### Problem to solve
Only one stretch of the records below should be repeated. It starts with the line containing "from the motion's" and goes on through the line containing "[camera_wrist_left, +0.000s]", exactly as written.
☆ ☆ ☆
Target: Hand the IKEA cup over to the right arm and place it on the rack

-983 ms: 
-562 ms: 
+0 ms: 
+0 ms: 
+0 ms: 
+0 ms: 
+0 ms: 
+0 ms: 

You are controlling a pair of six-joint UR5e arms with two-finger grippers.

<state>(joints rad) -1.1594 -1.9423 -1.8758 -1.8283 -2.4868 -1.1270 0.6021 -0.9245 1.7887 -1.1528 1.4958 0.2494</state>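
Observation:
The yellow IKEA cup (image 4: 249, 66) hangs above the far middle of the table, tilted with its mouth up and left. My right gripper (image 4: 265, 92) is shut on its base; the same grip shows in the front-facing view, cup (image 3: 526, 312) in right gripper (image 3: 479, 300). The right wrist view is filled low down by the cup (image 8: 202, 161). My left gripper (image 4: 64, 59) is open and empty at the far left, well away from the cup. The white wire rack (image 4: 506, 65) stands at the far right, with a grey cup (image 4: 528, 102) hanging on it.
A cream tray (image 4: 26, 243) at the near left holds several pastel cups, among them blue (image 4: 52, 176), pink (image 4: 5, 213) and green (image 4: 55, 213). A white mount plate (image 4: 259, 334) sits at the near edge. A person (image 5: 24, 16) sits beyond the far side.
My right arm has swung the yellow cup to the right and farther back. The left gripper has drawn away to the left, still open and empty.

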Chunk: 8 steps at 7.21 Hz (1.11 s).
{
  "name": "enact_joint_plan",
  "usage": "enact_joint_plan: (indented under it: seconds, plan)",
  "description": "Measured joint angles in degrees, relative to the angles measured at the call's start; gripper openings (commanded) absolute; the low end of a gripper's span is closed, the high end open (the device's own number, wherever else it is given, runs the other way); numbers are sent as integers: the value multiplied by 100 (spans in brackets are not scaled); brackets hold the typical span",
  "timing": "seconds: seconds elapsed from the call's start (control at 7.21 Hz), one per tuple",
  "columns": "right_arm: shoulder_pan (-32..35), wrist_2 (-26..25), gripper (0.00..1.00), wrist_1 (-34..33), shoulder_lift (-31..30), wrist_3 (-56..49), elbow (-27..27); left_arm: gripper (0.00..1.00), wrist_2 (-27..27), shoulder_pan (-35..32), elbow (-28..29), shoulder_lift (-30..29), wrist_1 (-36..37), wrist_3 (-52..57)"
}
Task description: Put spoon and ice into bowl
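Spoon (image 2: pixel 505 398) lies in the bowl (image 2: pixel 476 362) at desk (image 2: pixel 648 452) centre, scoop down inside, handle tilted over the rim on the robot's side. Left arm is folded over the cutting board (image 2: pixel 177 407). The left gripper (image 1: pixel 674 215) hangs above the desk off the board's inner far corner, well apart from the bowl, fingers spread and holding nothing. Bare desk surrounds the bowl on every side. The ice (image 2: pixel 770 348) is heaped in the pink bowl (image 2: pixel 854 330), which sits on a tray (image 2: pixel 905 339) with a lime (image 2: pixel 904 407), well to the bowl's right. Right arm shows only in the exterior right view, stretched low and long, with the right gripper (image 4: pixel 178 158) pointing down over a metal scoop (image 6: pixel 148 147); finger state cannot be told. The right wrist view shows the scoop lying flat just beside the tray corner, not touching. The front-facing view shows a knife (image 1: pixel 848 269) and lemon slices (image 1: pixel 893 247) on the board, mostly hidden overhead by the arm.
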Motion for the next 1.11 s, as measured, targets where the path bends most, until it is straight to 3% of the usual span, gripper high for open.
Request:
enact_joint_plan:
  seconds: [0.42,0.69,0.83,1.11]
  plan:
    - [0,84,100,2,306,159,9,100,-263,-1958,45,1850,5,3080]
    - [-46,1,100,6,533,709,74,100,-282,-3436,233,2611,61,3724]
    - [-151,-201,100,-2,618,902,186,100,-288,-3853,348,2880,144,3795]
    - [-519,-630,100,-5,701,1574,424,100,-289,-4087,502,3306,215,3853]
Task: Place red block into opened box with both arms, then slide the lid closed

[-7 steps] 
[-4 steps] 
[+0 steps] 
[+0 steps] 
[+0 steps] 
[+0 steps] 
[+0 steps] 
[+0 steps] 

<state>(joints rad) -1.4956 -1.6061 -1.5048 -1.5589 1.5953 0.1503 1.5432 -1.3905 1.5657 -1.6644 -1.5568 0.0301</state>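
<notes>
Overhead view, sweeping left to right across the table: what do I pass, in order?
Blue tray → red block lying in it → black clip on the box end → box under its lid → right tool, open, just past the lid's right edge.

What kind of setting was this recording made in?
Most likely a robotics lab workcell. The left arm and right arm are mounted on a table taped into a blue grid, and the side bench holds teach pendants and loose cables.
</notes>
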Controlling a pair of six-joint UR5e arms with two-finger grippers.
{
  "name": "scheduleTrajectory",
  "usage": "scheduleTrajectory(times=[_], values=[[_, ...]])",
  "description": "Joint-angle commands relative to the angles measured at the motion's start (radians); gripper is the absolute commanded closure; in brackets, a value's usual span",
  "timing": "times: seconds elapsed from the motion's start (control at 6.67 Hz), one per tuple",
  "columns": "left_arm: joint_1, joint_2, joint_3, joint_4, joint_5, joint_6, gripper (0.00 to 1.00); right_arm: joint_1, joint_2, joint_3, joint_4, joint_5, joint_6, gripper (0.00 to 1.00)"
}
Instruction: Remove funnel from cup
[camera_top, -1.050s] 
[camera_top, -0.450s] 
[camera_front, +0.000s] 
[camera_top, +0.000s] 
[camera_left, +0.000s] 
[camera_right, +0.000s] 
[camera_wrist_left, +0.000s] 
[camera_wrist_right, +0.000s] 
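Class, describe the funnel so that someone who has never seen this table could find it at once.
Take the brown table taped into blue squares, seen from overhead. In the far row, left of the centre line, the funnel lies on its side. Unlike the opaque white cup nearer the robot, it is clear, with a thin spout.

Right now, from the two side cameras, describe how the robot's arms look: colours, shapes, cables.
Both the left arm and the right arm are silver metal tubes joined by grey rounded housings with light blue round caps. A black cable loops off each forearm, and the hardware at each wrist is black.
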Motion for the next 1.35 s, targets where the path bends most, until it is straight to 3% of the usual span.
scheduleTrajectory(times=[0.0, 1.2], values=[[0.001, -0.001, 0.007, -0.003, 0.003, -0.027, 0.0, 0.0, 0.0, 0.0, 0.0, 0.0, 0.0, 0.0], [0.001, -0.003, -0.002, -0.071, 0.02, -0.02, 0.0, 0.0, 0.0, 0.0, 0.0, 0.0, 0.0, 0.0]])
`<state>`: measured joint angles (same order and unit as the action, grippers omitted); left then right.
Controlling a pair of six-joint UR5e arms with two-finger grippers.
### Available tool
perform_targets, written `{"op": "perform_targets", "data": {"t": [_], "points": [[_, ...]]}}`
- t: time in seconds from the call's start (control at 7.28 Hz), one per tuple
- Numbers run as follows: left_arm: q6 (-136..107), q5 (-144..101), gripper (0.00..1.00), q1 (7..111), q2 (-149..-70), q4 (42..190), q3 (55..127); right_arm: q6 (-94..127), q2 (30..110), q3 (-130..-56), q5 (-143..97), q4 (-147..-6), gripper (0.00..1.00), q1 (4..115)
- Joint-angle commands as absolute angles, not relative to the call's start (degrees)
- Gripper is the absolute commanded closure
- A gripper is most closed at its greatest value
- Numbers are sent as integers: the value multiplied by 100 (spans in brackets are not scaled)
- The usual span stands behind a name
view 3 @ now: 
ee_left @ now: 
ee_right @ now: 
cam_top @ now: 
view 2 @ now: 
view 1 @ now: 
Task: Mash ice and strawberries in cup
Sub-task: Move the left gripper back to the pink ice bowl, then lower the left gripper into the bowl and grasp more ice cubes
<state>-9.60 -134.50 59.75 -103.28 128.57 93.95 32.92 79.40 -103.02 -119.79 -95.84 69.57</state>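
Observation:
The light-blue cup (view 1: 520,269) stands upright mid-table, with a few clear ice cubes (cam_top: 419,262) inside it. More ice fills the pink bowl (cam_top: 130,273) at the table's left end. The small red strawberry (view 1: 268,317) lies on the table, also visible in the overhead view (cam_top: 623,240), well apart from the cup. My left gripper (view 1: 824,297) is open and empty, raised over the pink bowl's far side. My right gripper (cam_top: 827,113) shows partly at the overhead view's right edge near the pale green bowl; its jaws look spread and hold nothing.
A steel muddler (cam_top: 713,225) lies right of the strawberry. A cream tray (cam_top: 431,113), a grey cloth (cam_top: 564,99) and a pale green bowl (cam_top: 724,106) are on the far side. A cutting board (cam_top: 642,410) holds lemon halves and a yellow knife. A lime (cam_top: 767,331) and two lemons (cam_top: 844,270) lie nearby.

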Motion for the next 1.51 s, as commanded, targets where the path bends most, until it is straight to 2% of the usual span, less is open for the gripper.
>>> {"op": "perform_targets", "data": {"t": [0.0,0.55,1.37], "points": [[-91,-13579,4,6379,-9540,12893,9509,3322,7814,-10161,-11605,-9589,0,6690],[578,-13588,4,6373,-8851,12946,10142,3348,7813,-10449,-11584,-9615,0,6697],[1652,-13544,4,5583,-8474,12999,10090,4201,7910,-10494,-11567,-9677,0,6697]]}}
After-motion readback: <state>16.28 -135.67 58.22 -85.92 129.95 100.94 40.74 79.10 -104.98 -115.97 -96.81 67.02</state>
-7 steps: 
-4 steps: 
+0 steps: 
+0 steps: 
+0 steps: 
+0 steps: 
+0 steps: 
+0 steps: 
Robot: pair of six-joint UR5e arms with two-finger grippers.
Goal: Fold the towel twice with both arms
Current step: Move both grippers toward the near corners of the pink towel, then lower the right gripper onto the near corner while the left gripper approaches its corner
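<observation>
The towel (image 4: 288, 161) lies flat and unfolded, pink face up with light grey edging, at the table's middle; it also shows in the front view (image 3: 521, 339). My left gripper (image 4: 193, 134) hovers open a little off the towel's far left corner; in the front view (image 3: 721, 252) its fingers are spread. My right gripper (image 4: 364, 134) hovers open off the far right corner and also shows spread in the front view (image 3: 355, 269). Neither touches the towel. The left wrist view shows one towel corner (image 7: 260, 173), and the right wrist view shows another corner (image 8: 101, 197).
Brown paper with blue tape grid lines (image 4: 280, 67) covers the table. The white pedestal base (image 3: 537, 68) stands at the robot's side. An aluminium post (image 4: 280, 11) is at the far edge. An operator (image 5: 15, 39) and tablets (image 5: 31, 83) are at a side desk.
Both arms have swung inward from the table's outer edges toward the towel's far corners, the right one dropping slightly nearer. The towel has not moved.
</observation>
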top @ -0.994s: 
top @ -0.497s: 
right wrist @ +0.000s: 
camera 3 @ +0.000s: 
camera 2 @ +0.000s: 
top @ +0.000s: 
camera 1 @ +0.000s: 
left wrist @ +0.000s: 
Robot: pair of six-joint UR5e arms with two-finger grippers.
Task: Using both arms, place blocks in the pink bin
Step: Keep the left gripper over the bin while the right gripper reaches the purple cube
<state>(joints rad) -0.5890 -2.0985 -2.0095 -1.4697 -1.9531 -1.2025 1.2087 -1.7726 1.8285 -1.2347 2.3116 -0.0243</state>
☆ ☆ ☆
### Answer area
  "timing": "times: seconds elapsed from the motion's start (control at 6.67 Hz), one per tuple",
  "columns": "left_arm: joint_1, joint_2, joint_3, joint_4, joint_5, joint_6, gripper (0.00 to 1.00); right_arm: joint_1, joint_2, joint_3, joint_4, joint_5, joint_6, gripper (0.00 to 1.00)"
}
Instruction: Remove funnel from cup
[camera_top, -1.050s] 
[camera_top, -0.450s] 
[camera_front, +0.000s] 
[camera_top, +0.000s] 
[camera_left, +0.000s] 
[camera_right, +0.000s] 
[camera_wrist_left, +0.000s] 

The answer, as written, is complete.